Ingredients
- 1 pack MAYA Butterscotch Brownie Mix 500 grams
Mousse:
- 1 sachet gelatin (7g)
- 3 tablespoons water
- 1 cup juice of watermelon
- ¼ cup watermelon syrup
- 2 cups fresh watermelon balls
- 1 ¼ cups heavy cream, whipped
- 2 egg whites,
- 1/3 cup sugar
Glaze:
- 1 sachet gelatin (7g)
- 2 tablespoons cold water
- ¼ cup hot water
- ¼ cup watermelon syrup
Instructions
- Prepared two 6-inch round nonstick spring-form baking pans. Set aside.
- Prepare butterscotch brownies according to the package directions. Divide the brownie mixture and spread it into the prepared pans.
- Bake in a preheated 350⁰F/177⁰C oven for 20 to 25 minutes or until baked. Set aside and cool completely.

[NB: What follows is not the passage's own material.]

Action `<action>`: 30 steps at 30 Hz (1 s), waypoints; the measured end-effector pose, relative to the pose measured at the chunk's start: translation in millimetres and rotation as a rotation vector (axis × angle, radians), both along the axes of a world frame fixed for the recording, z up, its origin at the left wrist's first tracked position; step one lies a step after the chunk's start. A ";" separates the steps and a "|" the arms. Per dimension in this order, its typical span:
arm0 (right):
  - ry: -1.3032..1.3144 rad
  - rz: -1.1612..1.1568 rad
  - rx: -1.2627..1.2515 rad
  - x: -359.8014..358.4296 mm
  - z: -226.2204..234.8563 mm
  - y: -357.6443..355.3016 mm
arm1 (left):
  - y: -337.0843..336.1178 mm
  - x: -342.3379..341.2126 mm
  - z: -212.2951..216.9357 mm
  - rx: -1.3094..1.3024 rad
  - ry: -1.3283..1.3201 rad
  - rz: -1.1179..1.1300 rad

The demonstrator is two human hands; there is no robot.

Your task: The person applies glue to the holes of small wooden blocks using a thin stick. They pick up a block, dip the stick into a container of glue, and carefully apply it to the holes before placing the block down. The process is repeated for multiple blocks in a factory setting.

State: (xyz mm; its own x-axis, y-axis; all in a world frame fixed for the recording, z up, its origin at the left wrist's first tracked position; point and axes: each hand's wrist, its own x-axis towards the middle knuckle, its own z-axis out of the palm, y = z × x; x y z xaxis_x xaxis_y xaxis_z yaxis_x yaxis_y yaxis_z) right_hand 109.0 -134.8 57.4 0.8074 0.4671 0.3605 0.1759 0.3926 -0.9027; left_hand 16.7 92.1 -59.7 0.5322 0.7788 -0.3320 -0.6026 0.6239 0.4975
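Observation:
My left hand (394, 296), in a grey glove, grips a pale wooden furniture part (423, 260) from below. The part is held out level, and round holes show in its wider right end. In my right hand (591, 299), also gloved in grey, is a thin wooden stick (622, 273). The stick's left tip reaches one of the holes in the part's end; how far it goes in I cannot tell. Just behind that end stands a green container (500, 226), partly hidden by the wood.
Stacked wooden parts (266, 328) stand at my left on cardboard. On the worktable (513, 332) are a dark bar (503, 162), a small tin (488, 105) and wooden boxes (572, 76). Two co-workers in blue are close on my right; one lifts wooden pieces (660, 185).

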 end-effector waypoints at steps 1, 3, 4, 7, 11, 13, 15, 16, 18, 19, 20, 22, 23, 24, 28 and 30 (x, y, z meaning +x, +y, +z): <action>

- Remove the cake from the pan and place it on a cake board or serving platter. Put food grade acetate along the outside rim of the cake, around 8 x 5 inches. Set aside.
- To make the mousse, in a bowl, sprinkle the gelatin over the water and leave it to bloom. Once gelatin is bloomed, place the bowl over hot water, bain-marie style, and continue stirring until gelatin is dissolved. Remove from heat.
- Stir in the watermelon juice and syrup into the gelatin mixture, then add in the fresh watermelon balls.
- Whip the cream until stiff peaks form. then fold into the watermelon mixture.
- In another bowl, whip the egg whites until soft peaks form. Add the sugar little by little, then continue beating until the meringue is soft and glossy. Fold into the setting watermelon gelatin cream mixture. Make sure it is well blended.
- Divide and spoon the mixture into the butterscotch crust. Chill for 2 hours or until firm.
- Prepare watermelon glazed: sprinkle gelatin over cold water and wait for it to bloom. Once bloomed, add in the hot water and continue stirring until the gelatin dissolves.
- Add the watermelon syrup to the gelatin mixture and mix until well blended.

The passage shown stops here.